---------- Information supplied
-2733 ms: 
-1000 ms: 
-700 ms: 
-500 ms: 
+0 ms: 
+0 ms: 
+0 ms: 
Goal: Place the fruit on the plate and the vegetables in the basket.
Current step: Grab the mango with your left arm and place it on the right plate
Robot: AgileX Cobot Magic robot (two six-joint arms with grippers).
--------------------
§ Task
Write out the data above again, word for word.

§ Answer space
-2733 ms: 
-1000 ms: 
-700 ms: 
-500 ms: 
+0 ms: 
+0 ms: 
+0 ms: 
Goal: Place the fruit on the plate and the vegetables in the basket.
Current step: Grab the mango with your left arm and place it on the right plate
Robot: AgileX Cobot Magic robot (two six-joint arms with grippers).

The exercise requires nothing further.